Launching an autocomplete with Sunspot

End-to-end autocomplete using Solr NGram filter

Posted on June 28, 2015

An autocomplete is an awesome feature to improve a search conversion. A good autocomplete will not only provide terms that bring results, but high quality search results (e.g., most popular searches).

Sunspot doesn't bring an autocomplete feature out of the box. However, it's very easy to change the default Solr schema and create an autocomplete based on full-text search.

Adding NGram filter to schema.xml

For default, Sunspot doesn't bring any Solr NGram Filter in schema.xml. This filter is the base of an autocomplete using Solr. Basically, it breaks down, at indexing time, words into grams which are subterms of a word.

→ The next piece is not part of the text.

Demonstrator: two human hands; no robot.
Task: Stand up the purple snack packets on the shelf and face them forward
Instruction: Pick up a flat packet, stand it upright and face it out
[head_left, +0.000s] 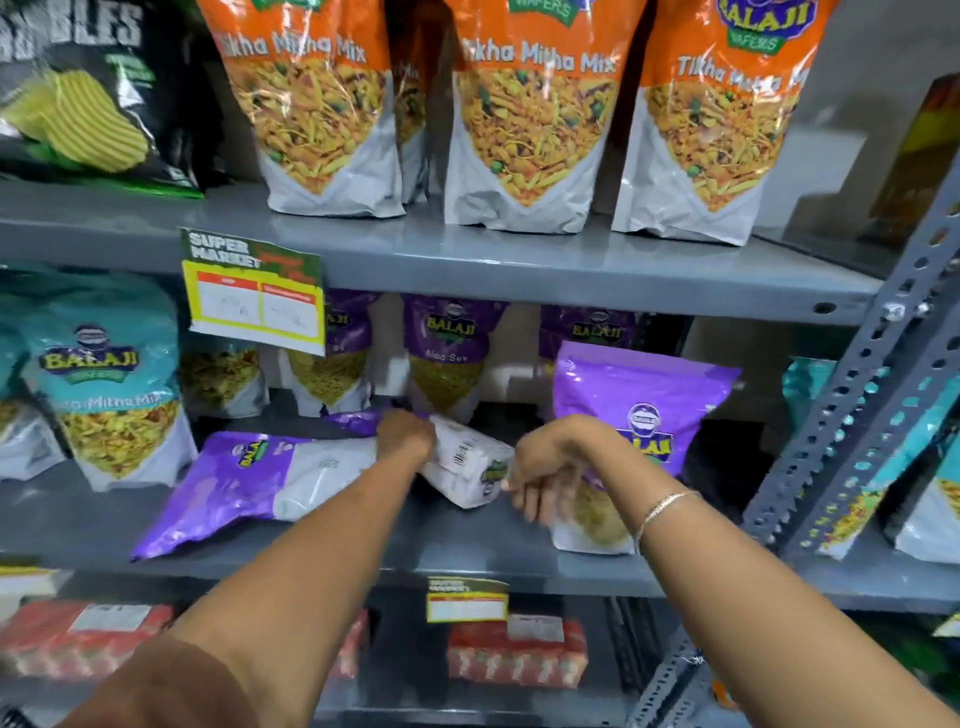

There are many NGgram filters in Solr. Here, we use EdgeNGramFilterFactory to break down words from left to right. The word Brazilian gets broken down into the following terms:

Brazilian => Bra Braz Brazi Brazil Brazili Brazilia Brazilian

To enable this filter, we have to define a new Solr type to support indexing and searching in our grams:

<fieldType name="txt_ngram" class="solr.TextField" omitNorms="false">
  <analyzer type = "index">
    <tokenizer class="solr.WhitespaceTokenizerFactory"/>
    <filter class="solr.WordDelimiterFilterFactory" />
    <filter class="solr.LowerCaseFilterFactory"/>
    <filter class="solr.EdgeNGramFilterFactory" minGramSize="3" maxGramSize="30" side="front">
  </analyzer>
  <analyzer type = "query">
    <tokenizer class="solr.WhitespaceTokenizerFactory"/>
    <filter class="solr.WordDelimiterFilterFactory">
    <filter class="solr.LowerCaseFilterFactory"/>
  </analyzer>
</fieldType>

We've set solr.EdgeNGramFilterFactory to have a minimum gram size of 3 and maximum of 30. Moreover, we've set this filter to generate grams from left to right ( side="front" ). Now, we only have to create a field that uses this new Solr type:

<dynamicField name="*_ac" type="txt_ngram" indexed="true" multiValued="true" stored="false"/>
<dynamicField name="*_acs" type="txt_ngram" indexed="true" multiValued="true" stored="true"/>

Both fields are similar to other Sunspot dynamic fields that are present at schema.xml.

Letting models searchable

Now that we have set up our Solr to support ngrams, we have to chose which model attribute will be granularized. If you are already using Sunspot, you can chose any attribute of your searchable models. Here, we create a new model to represent a term suggested by our autocomplete feature:

class SearchTerm < ActiveRecord::Base

  searchable do
    text :term, :as => :term_ac
    string :term, stored: true
    integer :page_views
  end

end

Notice that we are using the Solr field we've just created. Also, we added an attribute that counts page views of that term. As I mentioned before, a good autocomplete suggests good terms. In this case, we are suggesting terms that trigger the most popular searches.

Suggesting words

After creating a searchable model, we can create an auxiliary class to perform a full text search:

SearchTerm.search do
  fulltext query
  order_by(:page_views, :desc)
end

Through this code, we receive a string (query) and search for documents in Sunspot. When entering ''bra'', our autocomplete returns a SearchTerm instance where terms could be: ''Brazil'', ''Brasilia'', ''São Paulo, Brazil''.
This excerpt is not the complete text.